» WHAT YOU SHOULD DO
Filter the data for "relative" and copy matching lines.

Source records:
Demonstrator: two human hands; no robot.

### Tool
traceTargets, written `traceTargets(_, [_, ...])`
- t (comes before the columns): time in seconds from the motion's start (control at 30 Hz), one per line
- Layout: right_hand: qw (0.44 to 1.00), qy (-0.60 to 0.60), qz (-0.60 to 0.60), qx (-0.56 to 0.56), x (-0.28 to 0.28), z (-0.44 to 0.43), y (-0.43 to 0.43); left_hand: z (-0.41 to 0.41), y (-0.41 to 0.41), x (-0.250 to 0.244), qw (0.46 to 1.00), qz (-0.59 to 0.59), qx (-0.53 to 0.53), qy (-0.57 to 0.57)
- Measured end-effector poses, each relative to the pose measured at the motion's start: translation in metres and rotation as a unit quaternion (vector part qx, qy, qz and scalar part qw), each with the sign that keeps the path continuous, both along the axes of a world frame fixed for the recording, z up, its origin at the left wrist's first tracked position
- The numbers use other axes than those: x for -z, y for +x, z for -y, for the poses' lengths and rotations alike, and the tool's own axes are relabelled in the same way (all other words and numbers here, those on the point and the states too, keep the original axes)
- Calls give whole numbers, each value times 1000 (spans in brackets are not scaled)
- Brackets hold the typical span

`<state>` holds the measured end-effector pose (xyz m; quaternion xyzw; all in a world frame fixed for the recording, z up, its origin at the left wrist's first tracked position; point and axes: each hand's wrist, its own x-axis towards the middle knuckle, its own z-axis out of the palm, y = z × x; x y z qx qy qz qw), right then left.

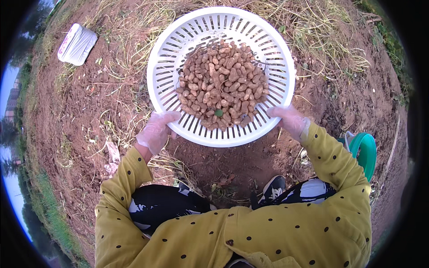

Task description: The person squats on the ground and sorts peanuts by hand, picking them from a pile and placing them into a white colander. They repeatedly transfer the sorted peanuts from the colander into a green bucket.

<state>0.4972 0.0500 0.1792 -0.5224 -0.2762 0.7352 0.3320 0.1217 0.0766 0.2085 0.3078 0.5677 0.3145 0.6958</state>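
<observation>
A round white plastic basket (pixel 161 102) with slotted sides is held out before me. Unshelled peanuts (pixel 224 83) with soil on them are heaped across its bottom, and a small green leaf (pixel 218 113) lies among them. My left hand (pixel 156 129), in a clear disposable glove, grips the near left rim with the thumb over the edge. On the near right rim my right hand (pixel 291 121), gloved the same way, has its thumb laid inside. The fingers of both hands are mostly hidden under the basket.
Pulled, drying plant stalks (pixel 321 37) lie on the brown soil (pixel 221 160) beyond the basket. A white plastic-wrapped package (pixel 77 44) rests on the ground at far left. A green plastic bucket (pixel 368 154) is by my right arm. Crumpled pinkish scrap (pixel 112 157) lies at left.
</observation>
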Motion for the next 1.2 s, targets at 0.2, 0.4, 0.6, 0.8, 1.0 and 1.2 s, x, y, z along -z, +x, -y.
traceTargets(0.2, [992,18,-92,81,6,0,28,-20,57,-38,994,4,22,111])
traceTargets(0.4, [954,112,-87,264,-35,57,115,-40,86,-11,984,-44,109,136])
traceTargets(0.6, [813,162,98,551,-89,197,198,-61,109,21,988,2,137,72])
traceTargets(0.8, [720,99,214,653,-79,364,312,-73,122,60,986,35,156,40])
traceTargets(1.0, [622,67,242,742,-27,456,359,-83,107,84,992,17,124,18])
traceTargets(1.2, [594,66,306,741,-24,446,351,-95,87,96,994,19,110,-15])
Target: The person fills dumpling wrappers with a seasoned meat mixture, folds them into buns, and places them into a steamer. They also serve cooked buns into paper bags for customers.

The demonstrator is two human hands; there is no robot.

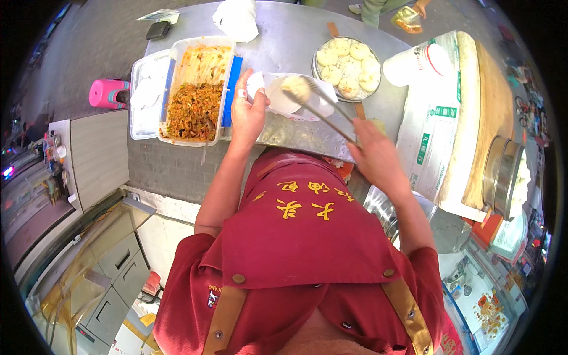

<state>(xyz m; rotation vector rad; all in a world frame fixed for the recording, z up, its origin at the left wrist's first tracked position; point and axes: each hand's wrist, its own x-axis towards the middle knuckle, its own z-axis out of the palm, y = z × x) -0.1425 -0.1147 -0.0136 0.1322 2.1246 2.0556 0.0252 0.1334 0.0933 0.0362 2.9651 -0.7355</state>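
Observation:
My right hand grips metal tongs. A pale steamed bun sits between the tong tips, over the open mouth of a white bag or container. The bun's underside and any contact with the container cannot be made out. On the container's left side, my left hand holds its white edge between thumb and fingers, a ring on one finger. Just beyond the tongs is a round steamer tray bearing several pleated buns.
A clear plastic tub of chopped orange-brown filling stands left on the metal table. A white bag lies behind it. To the right are a stack of white cups, a wrapped box and a metal steamer. Another person's hand holds a bag beyond.

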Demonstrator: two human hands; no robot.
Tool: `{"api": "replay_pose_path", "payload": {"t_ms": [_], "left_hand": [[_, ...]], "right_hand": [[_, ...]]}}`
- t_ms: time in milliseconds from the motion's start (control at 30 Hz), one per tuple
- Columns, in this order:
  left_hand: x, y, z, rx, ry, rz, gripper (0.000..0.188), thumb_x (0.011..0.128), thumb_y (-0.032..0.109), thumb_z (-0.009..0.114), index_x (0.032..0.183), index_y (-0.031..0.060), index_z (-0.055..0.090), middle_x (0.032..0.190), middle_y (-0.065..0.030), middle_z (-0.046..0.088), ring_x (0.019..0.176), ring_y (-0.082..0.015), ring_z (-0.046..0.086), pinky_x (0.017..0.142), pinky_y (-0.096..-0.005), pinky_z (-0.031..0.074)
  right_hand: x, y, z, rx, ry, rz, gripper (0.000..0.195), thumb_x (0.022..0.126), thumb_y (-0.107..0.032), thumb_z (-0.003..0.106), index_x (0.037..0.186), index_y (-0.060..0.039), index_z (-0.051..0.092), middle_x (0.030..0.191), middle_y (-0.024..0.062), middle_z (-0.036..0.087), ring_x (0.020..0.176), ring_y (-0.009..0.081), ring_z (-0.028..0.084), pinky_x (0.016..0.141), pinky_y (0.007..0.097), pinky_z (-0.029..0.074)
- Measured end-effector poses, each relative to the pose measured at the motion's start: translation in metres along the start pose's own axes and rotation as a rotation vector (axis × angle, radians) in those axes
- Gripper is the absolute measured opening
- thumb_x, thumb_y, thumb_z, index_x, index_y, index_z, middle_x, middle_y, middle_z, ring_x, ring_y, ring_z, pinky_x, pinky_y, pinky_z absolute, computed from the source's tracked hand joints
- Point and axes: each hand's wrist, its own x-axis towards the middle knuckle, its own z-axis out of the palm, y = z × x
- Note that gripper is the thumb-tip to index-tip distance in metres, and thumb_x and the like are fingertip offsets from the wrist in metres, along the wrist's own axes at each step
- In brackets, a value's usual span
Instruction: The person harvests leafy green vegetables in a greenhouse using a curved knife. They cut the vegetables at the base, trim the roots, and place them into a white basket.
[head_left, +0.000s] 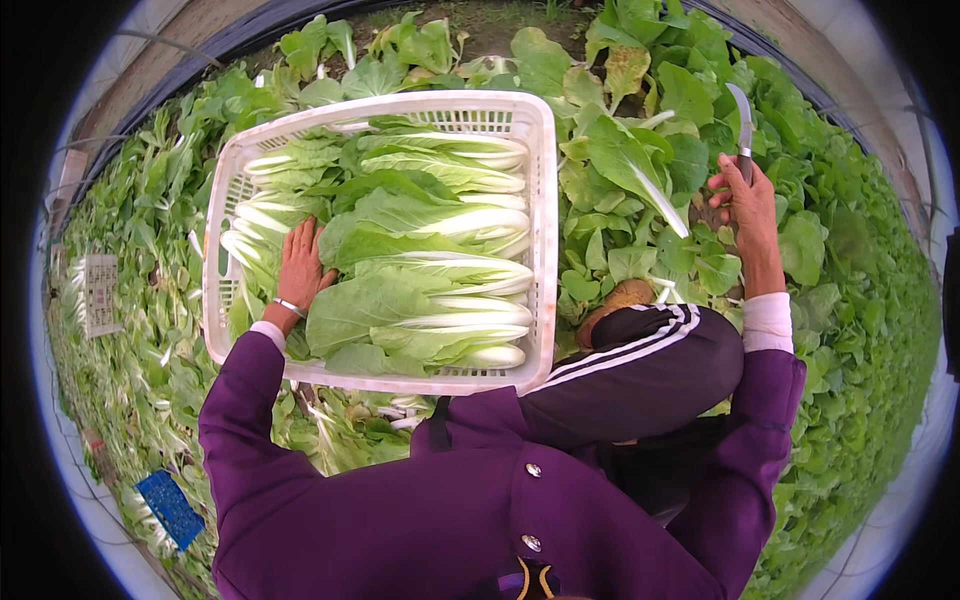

» ANSWER TO THIS PROBLEM
- Measured end-effector poses, each relative to the pose measured at the motion's start: translation in metres and rotation as a unit quaternion (vector part qx, qy, qz and scalar part qw), each with the sign that keeps the path continuous, both along the axes of a world frame fixed for the recording, z up, its origin at the left wrist's first tracked position
- Measured end-effector poses, each relative to the pose measured at the motion's start: translation in metres along the start pose's own axes and rotation as a rotation vector (axis × angle, radians) in those axes

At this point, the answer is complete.